McMurdo Station, Antarctica
Antarktika kıtasının ana havaalanlarından biri olan ABD araştırma merkezi McMurdo İstasyonuna hava ulaşımı nadir durumlar dışında yalnızca yazın yapılır. McMurdo’ya ulaşım sağlayan 3 havaalanı vardır: sıkıştırılmış kar pistine sahip Phoenix Havaalanı, deniz buzunun üstüne yapılan bir pist e sahip olan Deniz Buzu Pisti, kalıcı kar pistine sahip Williams Havaalanı. İstasyonun pistlerinin güçlü bir güvenlik kaydı olmasına rağmen, McMurdo’ya iniş deneyimli pilotlar için bile korkutucu olmaktadır.
Gustav III Havaalanı, Karayipler
History Channel programı “En Zorlu Havaalanları” listesinde dünyadaki üçüncü en tehlikeli havaalanı olarak burayı seçmiştir. 650 metre kadar kısa bir piste sahiptir. Yaklaşma sırasında uçak sürati düşürülmeli ve pist başına inilmek zorundadır, eğer pas geçme noktasında biraz olsun geç kalınırsa uçak St Jean Plajına çakılacaktır. Bu bölgedeki türbülans ve yan rüzgarlar da pilotların işini oldukça zorlaştırmaktadır.

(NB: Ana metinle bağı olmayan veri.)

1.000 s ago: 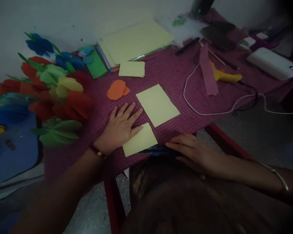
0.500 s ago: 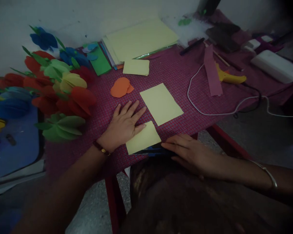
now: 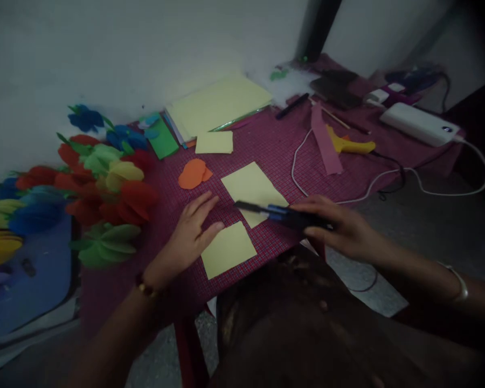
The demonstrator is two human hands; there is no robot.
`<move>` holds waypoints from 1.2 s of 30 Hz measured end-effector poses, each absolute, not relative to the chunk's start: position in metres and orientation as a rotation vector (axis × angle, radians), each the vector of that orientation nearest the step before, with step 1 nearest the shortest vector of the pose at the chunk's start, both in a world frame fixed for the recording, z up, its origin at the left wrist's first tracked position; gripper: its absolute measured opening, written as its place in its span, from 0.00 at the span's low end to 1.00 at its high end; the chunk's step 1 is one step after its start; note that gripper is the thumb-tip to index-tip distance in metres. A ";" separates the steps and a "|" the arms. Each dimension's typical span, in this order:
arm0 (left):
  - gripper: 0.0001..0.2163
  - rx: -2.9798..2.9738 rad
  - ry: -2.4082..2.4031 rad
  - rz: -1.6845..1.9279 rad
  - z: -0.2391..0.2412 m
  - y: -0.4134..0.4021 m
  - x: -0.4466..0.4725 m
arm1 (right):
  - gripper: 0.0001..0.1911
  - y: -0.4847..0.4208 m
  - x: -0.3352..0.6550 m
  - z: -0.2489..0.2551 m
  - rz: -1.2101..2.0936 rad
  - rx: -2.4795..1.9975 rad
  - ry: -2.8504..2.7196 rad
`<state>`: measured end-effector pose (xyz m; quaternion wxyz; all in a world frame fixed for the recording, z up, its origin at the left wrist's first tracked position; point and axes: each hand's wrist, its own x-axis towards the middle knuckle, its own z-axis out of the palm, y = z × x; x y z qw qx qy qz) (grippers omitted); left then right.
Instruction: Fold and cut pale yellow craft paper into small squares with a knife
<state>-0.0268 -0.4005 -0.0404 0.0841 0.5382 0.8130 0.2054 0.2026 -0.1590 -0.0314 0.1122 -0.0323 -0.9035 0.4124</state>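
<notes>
My right hand [image 3: 339,223] grips a pair of scissors [image 3: 289,214] with black and blue handles. Their dark blades point left above a pale yellow paper square [image 3: 248,183] and are blurred. My left hand [image 3: 194,223], fingers stretched out and holding nothing, is beside a second, nearer yellow paper square [image 3: 228,250]. Its thumb is at that sheet's upper left edge; whether it touches cannot be told. Just beyond my left fingers lies a small stack of orange rounded paper cut-outs [image 3: 193,173].
Several colourful paper flowers [image 3: 109,178] stand at the left. Behind are a yellow paper stack [image 3: 218,105], small yellow pieces [image 3: 214,143] and a green sheet [image 3: 164,140]. At right lie a pink strip [image 3: 326,140], yellow glue gun [image 3: 351,145], white cable [image 3: 355,196] and white power bank [image 3: 418,124].
My right hand has lifted the scissors from the near paper's front edge, up and over the farther square. My left hand has drawn back from the near paper. The view has shifted.
</notes>
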 end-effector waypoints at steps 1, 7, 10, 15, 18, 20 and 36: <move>0.26 1.560 2.455 0.666 -0.037 -0.405 -0.024 | 0.21 -0.150 0.199 -0.034 1.255 -0.171 -2.579; 0.29 1.397 2.456 0.388 -0.032 -0.425 0.001 | 0.21 -0.127 0.171 -0.058 1.520 -0.296 -2.315; 0.32 1.257 2.495 0.293 -0.031 -0.422 0.005 | 0.21 -0.127 0.165 -0.065 1.526 -0.259 -2.255; 0.25 0.920 2.492 0.295 -0.027 -0.413 0.008 | 0.21 -0.125 0.167 -0.068 1.531 -0.194 -2.188; 0.13 0.733 2.280 0.391 -0.024 -0.414 0.001 | 0.20 -0.124 0.167 -0.070 1.535 -0.143 -2.149; 0.12 0.634 2.091 0.537 -0.015 -0.413 -0.013 | 0.20 -0.124 0.167 -0.070 1.538 -0.119 -2.129; 0.20 1.552 2.796 0.349 0.018 -0.270 -0.080 | 0.19 -0.126 0.172 -0.065 1.477 -0.187 -2.073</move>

Kansai Uluslararası Havaalanı, Japonya
Kansai Uluslararası Havalimanı deniz doldurularak inşa edilmiştir. Bu özelliği ve etrafının denizlerle çevrili olması Kansai Havaalanını en tehlikeli havaalanları listesine yerleştirmiştir. Yapay bir ada üzerine kurulu havaalanı bir mimarlık ve mühendislik harikası olarak anılmaktadır. Kobe depremini hiç hasar almadan atlatması ve çok büyük fırtınalardan da sağlam çıkması sebebi ile halkın güvenini kazanmıştır. Kansai Havaalanı, şimdilerde Uzak Doğu’nun en yoğun havaalanlarından biri olmaktadır.

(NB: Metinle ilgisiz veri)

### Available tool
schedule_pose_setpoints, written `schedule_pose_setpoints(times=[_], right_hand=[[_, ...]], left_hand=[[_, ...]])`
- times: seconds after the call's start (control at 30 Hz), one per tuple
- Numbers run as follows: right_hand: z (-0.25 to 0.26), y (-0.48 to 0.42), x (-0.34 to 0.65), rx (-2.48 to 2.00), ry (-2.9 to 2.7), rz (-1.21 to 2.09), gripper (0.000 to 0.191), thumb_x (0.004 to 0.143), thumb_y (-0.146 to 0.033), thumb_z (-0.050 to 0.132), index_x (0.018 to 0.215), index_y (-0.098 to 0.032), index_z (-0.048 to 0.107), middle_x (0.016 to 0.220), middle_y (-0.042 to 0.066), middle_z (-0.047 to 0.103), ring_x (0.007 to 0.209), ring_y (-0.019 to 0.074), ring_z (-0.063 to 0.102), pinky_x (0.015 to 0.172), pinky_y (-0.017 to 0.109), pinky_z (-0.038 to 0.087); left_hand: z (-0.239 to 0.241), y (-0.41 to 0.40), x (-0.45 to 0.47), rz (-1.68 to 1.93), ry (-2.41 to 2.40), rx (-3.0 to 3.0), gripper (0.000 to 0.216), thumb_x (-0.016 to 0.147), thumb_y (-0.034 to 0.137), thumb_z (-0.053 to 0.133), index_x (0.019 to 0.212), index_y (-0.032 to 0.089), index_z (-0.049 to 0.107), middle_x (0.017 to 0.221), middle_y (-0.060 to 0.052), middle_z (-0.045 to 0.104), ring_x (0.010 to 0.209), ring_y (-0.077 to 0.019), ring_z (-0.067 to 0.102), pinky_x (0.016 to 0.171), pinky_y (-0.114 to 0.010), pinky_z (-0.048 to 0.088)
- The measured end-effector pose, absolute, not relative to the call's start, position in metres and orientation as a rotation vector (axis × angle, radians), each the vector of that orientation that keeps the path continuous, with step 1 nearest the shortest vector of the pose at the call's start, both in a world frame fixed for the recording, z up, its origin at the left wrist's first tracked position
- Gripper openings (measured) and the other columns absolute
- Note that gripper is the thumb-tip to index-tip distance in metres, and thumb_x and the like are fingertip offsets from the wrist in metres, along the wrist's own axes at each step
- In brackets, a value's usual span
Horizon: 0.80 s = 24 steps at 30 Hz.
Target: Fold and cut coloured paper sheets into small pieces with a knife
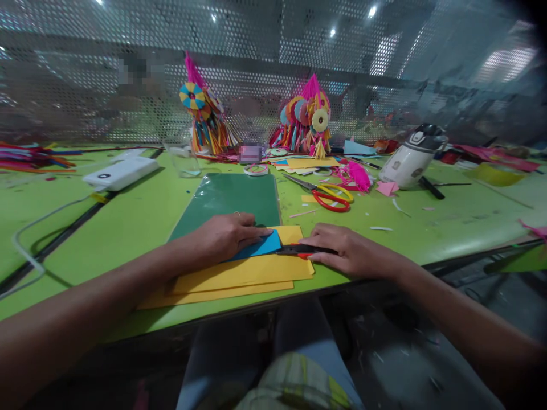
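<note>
My left hand (233, 233) presses its closed fingers on a folded strip of blue paper (267, 246), holding it down. Under that strip lie overlapping sheets of yellow paper (248, 275) near the table's front edge. A slim black tool (294, 249) with red parts is gripped in my right hand (346, 250); its kind does not show clearly. The tool's tip meets the right end of the blue paper. Just behind my left hand a dark green sheet or folder (237, 196) lies flat, partly covered by the hand.
Scissors with red and yellow handles (335, 196) lie behind my right hand. A white bottle (408, 156), pink yarn (356, 175) and paper scraps are farther right. At left is a corded white power bank (122, 172). Colourful tasselled ornaments (307, 111) hang before a perforated metal screen (256, 68).
</note>
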State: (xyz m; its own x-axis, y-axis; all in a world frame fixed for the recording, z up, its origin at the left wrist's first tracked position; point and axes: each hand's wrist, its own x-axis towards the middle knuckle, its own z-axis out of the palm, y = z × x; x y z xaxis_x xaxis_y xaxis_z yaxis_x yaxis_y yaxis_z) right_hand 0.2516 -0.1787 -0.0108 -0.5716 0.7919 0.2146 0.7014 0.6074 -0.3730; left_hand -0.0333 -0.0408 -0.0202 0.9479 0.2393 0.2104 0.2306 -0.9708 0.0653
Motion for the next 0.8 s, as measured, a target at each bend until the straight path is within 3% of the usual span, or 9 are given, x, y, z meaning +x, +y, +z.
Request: schedule_pose_setpoints(times=[0.33, 0.8], right_hand=[[-0.011, -0.182, 0.245, -1.202, -2.443, 0.368, 0.032, 0.101, -0.032, 0.049, 0.124, -0.017, 0.065, 0.099, 0.012, 0.067, 0.092, 0.0210, 0.061, 0.082, 0.033, 0.050], [-0.013, -0.195, 0.239, -1.332, -2.384, 0.335, 0.033, 0.099, -0.030, 0.051, 0.127, -0.018, 0.064, 0.101, 0.012, 0.066, 0.092, 0.0215, 0.062, 0.083, 0.034, 0.050]], left_hand=[[-0.013, -0.048, -0.032, 0.283, 0.425, 3.074, 0.040, 0.105, 0.036, 0.035, 0.128, 0.025, 0.066, 0.082, -0.003, 0.052, 0.071, -0.0154, 0.052, 0.064, -0.027, 0.039], [-0.018, -0.046, -0.032, 0.388, 0.424, 3.060, 0.043, 0.105, 0.039, 0.033, 0.125, 0.025, 0.069, 0.076, -0.003, 0.052, 0.066, -0.0139, 0.051, 0.058, -0.025, 0.037]])
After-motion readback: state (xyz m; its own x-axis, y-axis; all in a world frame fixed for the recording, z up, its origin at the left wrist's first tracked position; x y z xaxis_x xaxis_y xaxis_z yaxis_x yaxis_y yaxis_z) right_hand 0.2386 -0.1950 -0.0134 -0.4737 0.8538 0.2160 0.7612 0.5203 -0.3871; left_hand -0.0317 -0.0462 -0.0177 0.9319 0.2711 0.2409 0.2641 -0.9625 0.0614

Prenses Juliana Uluslararası Havalimanı, Saint Martin
Dünyanın en ilginç iniş deneyimlerinden biri bu havaalanında gerçekleşir. Çünkü burada havaalanı plajın çok yakın mesafesindedir, bu yüzden uçak inişteyken denizde yüzenlerin ya da sahilde güneşlenenlerin hemen üzerinden geçer. Özel sertifikalı pilotlar buraya iniş yapabiliyor. Pistin kısa olması tekerleğin en erken şekilde yere değmesine gerektirdiğinden uçak plajdan itibaren alçak seviyede uçmaya başlıyor. Princess Juliana Havaalanı’nda şu ana kadar hiç kaza yaşanmamış olması ve plajda insanların çok yakınından geçerek görsel bir şölen yaratması bölgenin turizm potansiyeline katkı sağlamıştır. Her beş metrede bir “ölüm tehlikesi” ve “sakın uçak kalkarken burada bulunmayın” ikazlarına rağmen turistler bu durumu eğlence kaynağı haline getirmişlerdir.

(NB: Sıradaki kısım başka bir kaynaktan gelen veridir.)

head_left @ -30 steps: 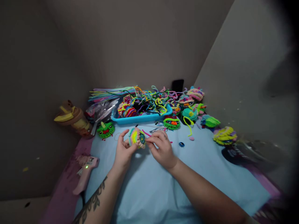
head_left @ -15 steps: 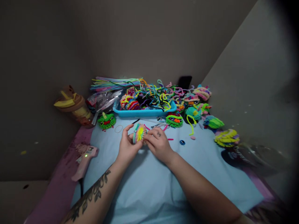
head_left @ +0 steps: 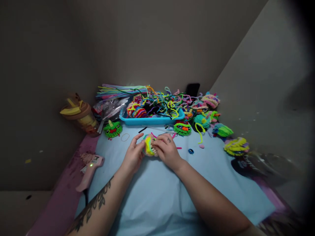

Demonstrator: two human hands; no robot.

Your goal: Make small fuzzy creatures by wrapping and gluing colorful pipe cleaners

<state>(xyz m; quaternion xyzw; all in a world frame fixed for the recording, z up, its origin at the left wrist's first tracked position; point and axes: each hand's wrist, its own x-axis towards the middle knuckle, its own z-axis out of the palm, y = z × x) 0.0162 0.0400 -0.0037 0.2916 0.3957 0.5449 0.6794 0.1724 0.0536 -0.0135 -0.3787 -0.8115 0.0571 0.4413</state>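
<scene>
Between my hands is a small ball-like pipe-cleaner piece (head_left: 149, 145) in yellow, teal and pale pink, held above the blue cloth. My left hand (head_left: 134, 151) grips its left side, with the thumb and fingers against it. On its right side the fingers of my right hand (head_left: 167, 149) are pinched onto the edge; the fingertips are partly hidden. Behind the hands lie a short black stick (head_left: 142, 130) and pink pipe-cleaner bits (head_left: 179, 148). A small blue round piece (head_left: 191, 151) rests right of my right hand.
A blue tray (head_left: 152, 122) heaped with pipe-cleaner scraps stands at the back. Green creature heads (head_left: 112, 129) sit before it, and several colourful balls (head_left: 236, 146) line the right. A pink glue gun (head_left: 91, 172) lies at left, near a brown cup (head_left: 80, 114).
The pipe-cleaner piece has been turned, showing more of its yellow and pale pink side. My left fingers have shifted their hold on it. The view has tilted slightly.
</scene>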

Kai Tak Havaalanı, Hong Kong
Hong Kong’da bulunan ve yüksek seviye riskli bulunması sebebi ile 1998 tarihinde kapatılan Kai Tak Havaalanı, şehrin merkezindeydi ve uçaklar inişte bir apartmanın üzerine iniş yapacakmış gibi yaklaşma yapıyordu. Faal olduğu o yıllarda, dünyada pilotlar için iniş ve kalkışın en zor olduğu havaalanı olarak kabul ediliyordu.
Barra Uluslararası Havaalanı, İskoçya
Uçaklar havaalanından ziyade adeta egzotik bir plaja iniyor hissi yaratan havaalanıdır. Doğrudan denize ya da sahilde kumsala iniş yapılıyor. Suya dayanıklı giysiler giyen yolcular da botlar aracılığıyla kıyıya ulaşıyor. Burada gel git zamanının takibi çok önemlidir. Çünkü pist kumsaldan oluşmakta ve su yükseldiğinde pist ortadan kalkmaktadır. Gelgit, günde iki kere havaalanın pistlerini tamamıyla kaplıyor ve iniş mümkün olmuyor. Gelgit gibi oldukça ilgi çekici bir doğa olayına ev sahipliği yapan Barra Havaalanı, dünyadaki tek ticari kumsal havaalanıdır. Ayrıca burada kazalara sebebiyet veren en büyük problem, kum zeminin çamurlu olmasıdır. Bu durumda iniş takımlarının zemin içine batabilir.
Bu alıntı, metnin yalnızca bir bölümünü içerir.